When it comes to aspirations, it’s not about ideas. It's about making ideas happen. What's your next step?
(Prompt Author: Scott Belsky)
I checked today’s prompt with the same sense of dread that I check my bank balance. I only dared to look at it squinting through my fingers, because even though I managed to work through yesterday's nausea with the help of laughter tinged with hysteria and a dancing skeleton, even his charms wore off a little too quickly and I was left feeling sick for having responded to the prompt at all. (It was only Jake's continued singing of "Dem bones dem bones dancing bones" which got me through the day.) As I watched truly good writers and people whom I respect bow out of the project (Skippedydoodah and Turtleturtleturtle), I wondered whether I’d crossed a line by not doing the same. Maybe even taking the piss out of something that awful is in some way an act of self-betrayal. Maybe engaging with it at all was the equivalent of seeing a steaming pile of dog poo on the street and deciding to dance in it instead of avoiding it.

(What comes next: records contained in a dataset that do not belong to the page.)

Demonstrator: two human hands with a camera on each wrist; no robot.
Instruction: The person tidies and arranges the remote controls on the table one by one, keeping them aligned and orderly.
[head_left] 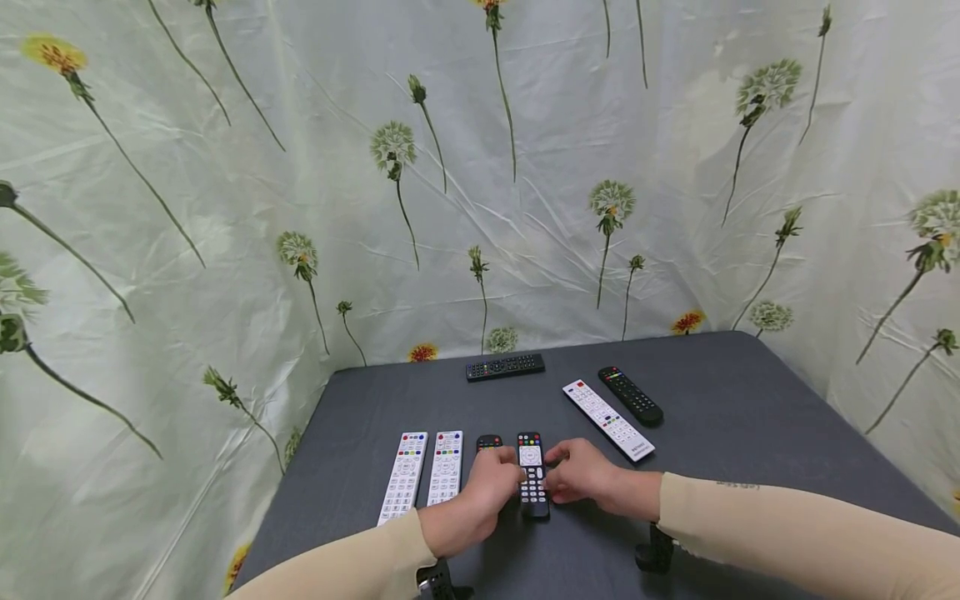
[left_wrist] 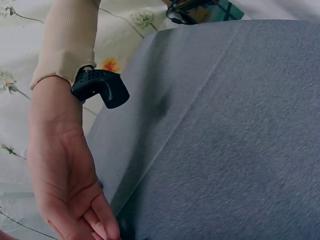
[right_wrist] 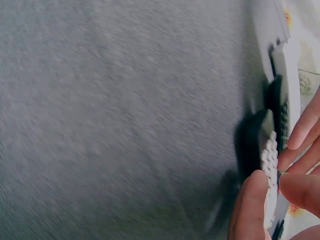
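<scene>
A slim black remote control [head_left: 533, 482] with pale buttons lies lengthwise between both hands in the head view. My left hand [head_left: 483, 496] holds its left edge, the thumb tip near the middle buttons. From the other side my right hand [head_left: 585, 473] holds the right edge with bent fingers. The right wrist view shows the button face of this remote [right_wrist: 269, 160] edge-on among the fingertips. In the left wrist view the left hand [left_wrist: 67, 170] hangs palm toward the camera, fingertips cut off below. Another black remote [head_left: 489, 441] is mostly hidden under the left hand.
Two white remotes, one outer [head_left: 405, 475] and one inner [head_left: 447, 467], lie to the left. At the right rest a long white remote [head_left: 609, 421] and a black remote [head_left: 632, 396]. One more black remote [head_left: 506, 367] lies crosswise near the back edge of the grey table [head_left: 720, 408].
</scene>
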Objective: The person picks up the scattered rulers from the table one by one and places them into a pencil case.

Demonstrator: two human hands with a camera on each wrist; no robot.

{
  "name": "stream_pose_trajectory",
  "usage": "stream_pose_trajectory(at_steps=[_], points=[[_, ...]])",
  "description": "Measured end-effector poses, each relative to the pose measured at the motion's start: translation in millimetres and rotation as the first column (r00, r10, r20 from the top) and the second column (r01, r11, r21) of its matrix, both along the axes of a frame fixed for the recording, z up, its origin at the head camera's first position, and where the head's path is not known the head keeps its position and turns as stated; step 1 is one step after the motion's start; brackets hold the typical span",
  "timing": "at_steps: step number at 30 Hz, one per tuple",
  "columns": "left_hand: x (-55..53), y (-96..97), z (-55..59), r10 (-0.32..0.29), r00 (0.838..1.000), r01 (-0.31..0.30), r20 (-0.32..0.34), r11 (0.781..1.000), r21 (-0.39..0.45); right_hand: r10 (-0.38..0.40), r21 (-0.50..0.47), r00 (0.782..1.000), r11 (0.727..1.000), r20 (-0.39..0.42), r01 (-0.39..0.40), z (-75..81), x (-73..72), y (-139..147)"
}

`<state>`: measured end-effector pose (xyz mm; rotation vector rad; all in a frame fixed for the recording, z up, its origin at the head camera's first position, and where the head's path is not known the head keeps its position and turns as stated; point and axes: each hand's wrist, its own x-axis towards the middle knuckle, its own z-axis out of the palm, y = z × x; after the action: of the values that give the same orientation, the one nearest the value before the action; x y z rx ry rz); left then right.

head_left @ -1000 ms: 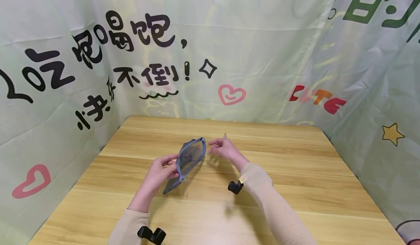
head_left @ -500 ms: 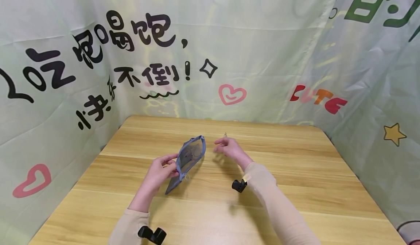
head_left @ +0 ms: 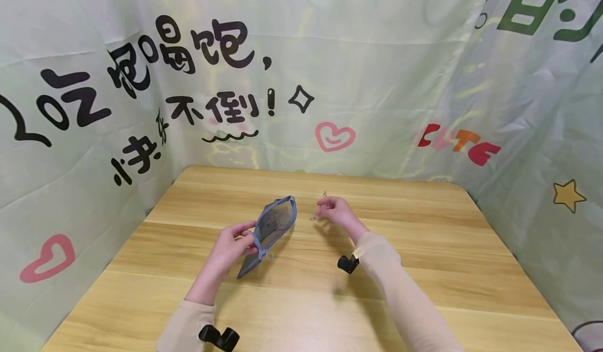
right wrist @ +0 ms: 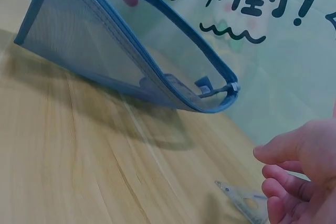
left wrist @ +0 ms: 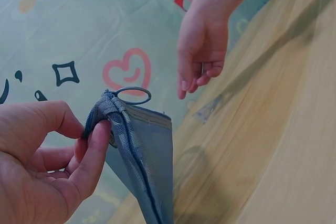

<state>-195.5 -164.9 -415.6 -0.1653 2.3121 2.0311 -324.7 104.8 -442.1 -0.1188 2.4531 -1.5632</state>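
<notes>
A blue mesh zipper pouch (head_left: 275, 223) is held tilted above the table, its mouth spread wide. My left hand (head_left: 234, 243) pinches the pouch's edge between thumb and fingers near one end of the zipper, as the left wrist view shows. A ring (left wrist: 150, 97) hangs at that end. A clear set square (right wrist: 242, 203) lies on the table, partly hidden behind my right hand (head_left: 337, 210). That hand hovers just over it with fingers loosely bent and holds nothing that I can see. Through the mesh a bluish shape (right wrist: 203, 84) shows; its kind is unclear.
The wooden table (head_left: 424, 237) runs back to a printed cloth backdrop (head_left: 377, 90), which also stands at left and right. Black wrist cameras are strapped to both sleeves (head_left: 400, 284).
My right hand has moved away from the pouch's mouth, to the right, and more of the set square shows beside its fingers. The left hand and the pouch have barely moved.
</notes>
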Motion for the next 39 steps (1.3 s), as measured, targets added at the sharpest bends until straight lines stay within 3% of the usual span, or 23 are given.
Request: stream_pose_trajectory(at_steps=[14,21,33,39], points=[[-1.2,-0.5,-1.2,-0.006,1.0,0.006,0.0,1.0,-0.005,0.019,0.075,0.996,0.997,-0.091,-0.013,0.3,-12.1,9],[-0.9,-0.8,-0.8,-0.01,1.0,0.01,0.002,1.0,0.0,0.036,0.098,0.995,0.995,-0.094,-0.027,-3.8,-18.3,17],[-1.2,-1.2,-0.5,-0.005,1.0,0.005,0.003,1.0,0.0,0.074,0.119,0.984,0.991,-0.164,-0.055,-23.3,-27.5,20],[-1.1,-0.6,-1.4,-0.012,1.0,0.012,0.003,1.0,-0.003,0.041,0.15,0.976,0.989,-0.212,-0.009,-29.9,-24.2,18]])
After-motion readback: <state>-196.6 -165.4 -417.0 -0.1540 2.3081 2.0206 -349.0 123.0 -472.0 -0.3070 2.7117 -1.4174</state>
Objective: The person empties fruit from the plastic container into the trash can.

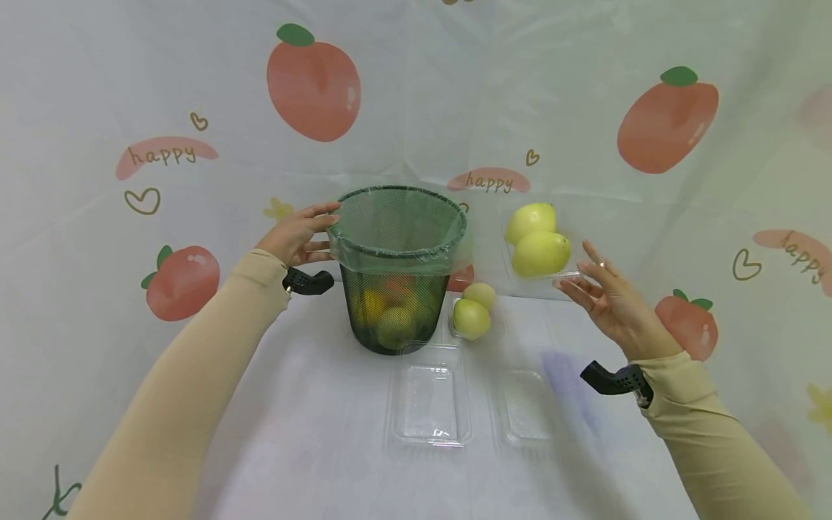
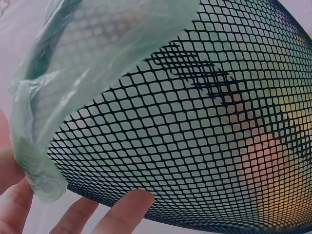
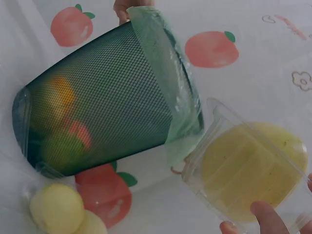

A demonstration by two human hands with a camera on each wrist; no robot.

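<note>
A dark mesh wastebasket (image 1: 396,289), lined with a thin green plastic bag (image 1: 448,249) folded over its rim, stands with several yellow, green and reddish fruits (image 1: 393,325) showing through its side. My left hand (image 1: 300,235) touches its left side at the rim, fingers fairly straight and spread against bag and mesh (image 2: 146,122). Up to the basket's right, my right hand (image 1: 611,307) holds a clear plastic container (image 3: 195,165) by its edge. Inside it are two large yellow-green fruits (image 1: 541,254), tilted toward the basket; their exact kind is unclear.
Beside the basket's right foot, two smaller pale green fruits (image 1: 471,319) sit in clear plastic. Nearer me on the white table lie two clear plastic containers, one left (image 1: 429,440) and one right (image 1: 526,438). A printed cloth (image 1: 416,94) hangs behind.
</note>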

So today’s prompt was going to be the deciding one for me. The slightest whiff of excrement (or partially clothed self-adoring self-help celebrities) and it would be the end for me.
I’m cautiously happy to let you know that my stomach is grateful for the distinct lack of foul smell wafting from today's prompt, and for the fully-clothed and inoffensive author photo. Enough to ignore the link to another book being sold and not taking pot-shots at the author’s ‘Action Method.’ (I'll even resist researching the method in order to draw comparisons between it and wanking. That's a form of "self-love" for those of you not familiar with British slang.)
Having said that, the ideas that I want to make happen are not things that I want to share. They are at that delicate, light-shy pupa stage of development. So this is something I’ll be working on in private.
In the meantime, my next step is to enjoy my day with a decidedly more settled stomach.